TRY IT.
Would you repeat the data below exactly, taking out the images?
*** Opening of SOURCE MATERIAL ***
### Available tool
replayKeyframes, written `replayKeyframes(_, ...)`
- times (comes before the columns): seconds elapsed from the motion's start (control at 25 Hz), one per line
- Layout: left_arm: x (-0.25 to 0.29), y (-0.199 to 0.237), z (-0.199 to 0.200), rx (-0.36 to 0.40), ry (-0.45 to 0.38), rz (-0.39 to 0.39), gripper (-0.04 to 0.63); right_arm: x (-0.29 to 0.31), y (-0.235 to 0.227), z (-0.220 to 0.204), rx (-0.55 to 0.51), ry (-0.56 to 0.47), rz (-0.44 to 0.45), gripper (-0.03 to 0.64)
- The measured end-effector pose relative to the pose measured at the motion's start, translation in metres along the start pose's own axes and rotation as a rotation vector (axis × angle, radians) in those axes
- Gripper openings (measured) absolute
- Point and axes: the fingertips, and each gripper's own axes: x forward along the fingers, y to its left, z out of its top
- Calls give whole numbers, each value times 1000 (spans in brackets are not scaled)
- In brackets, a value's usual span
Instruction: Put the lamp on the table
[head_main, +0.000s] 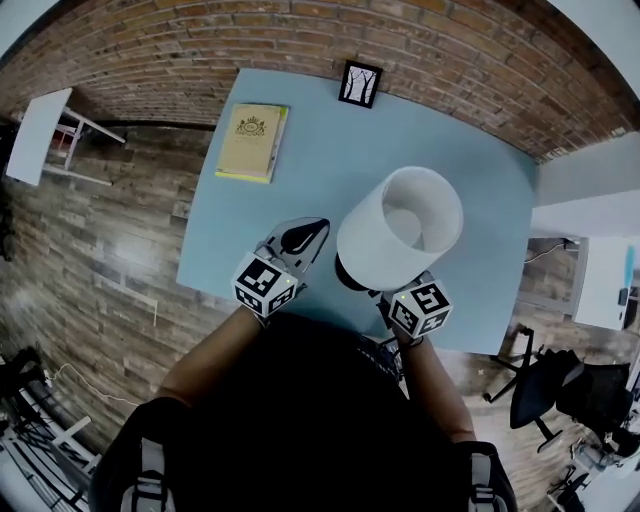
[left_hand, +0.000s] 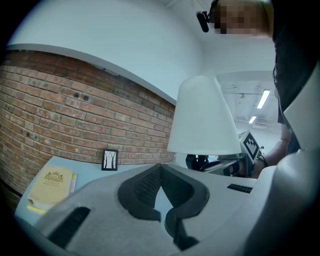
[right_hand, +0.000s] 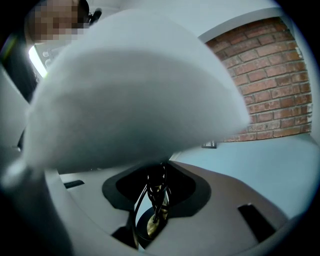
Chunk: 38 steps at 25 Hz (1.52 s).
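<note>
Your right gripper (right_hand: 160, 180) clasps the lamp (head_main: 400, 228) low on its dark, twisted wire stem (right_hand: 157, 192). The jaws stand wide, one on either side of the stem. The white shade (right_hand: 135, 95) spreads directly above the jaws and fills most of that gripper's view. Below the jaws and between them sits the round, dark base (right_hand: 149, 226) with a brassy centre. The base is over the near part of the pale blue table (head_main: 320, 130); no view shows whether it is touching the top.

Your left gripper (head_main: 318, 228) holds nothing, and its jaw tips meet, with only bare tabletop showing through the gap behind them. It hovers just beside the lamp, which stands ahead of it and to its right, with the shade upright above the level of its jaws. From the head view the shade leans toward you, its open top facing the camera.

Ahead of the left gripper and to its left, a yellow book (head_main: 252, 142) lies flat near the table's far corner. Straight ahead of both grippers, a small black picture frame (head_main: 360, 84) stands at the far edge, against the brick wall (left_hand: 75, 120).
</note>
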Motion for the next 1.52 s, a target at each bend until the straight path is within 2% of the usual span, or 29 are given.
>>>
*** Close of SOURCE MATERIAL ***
EXERCISE OUTPUT.
### Available tool
replayKeyframes, written `replayKeyframes(_, ...)`
- times (comes before the columns): seconds elapsed from the motion's start (control at 25 Hz), one per line
- Layout: left_arm: x (-0.25 to 0.29), y (-0.199 to 0.237), z (-0.199 to 0.200), rx (-0.36 to 0.40), ry (-0.45 to 0.38), rz (-0.39 to 0.39), gripper (-0.04 to 0.63); right_arm: x (-0.29 to 0.31), y (-0.235 to 0.227), z (-0.220 to 0.204), rx (-0.55 to 0.51), ry (-0.56 to 0.47), rz (-0.44 to 0.45), gripper (-0.03 to 0.64)
- The measured end-effector pose relative to the pose measured at the motion's start, translation in metres along the start pose's own axes and rotation as a rotation vector (axis × angle, radians) in those axes
- Gripper openings (measured) absolute
- Point and axes: the fingertips, and each gripper's own axes: x forward along the fingers, y to its left, z out of its top
- Calls give whole numbers, each value times 1000 (spans in brackets are not scaled)
- In brackets, a value's usual span
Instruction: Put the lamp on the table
[head_main, +0.000s] 
[left_hand, +0.000s] 
[right_hand, +0.000s] 
Chunk: 38 steps at 25 Hz (1.52 s).
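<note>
Your right gripper (right_hand: 160, 180) clasps the lamp (head_main: 400, 228) low on its dark, twisted wire stem (right_hand: 157, 192). The jaws stand wide, one on either side of the stem. The white shade (right_hand: 135, 95) spreads directly above the jaws and fills most of that gripper's view. Below the jaws and between them sits the round, dark base (right_hand: 149, 226) with a brassy centre. The base is over the near part of the pale blue table (head_main: 320, 130); no view shows whether it is touching the top.

Your left gripper (head_main: 318, 228) holds nothing, and its jaw tips meet, with only bare tabletop showing through the gap behind them. It hovers just beside the lamp, which stands ahead of it and to its right, with the shade upright above the level of its jaws. From the head view the shade leans toward you, its open top facing the camera.

Ahead of the left gripper and to its left, a yellow book (head_main: 252, 142) lies flat near the table's far corner. Straight ahead of both grippers, a small black picture frame (head_main: 360, 84) stands at the far edge, against the brick wall (left_hand: 75, 120).
</note>
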Motion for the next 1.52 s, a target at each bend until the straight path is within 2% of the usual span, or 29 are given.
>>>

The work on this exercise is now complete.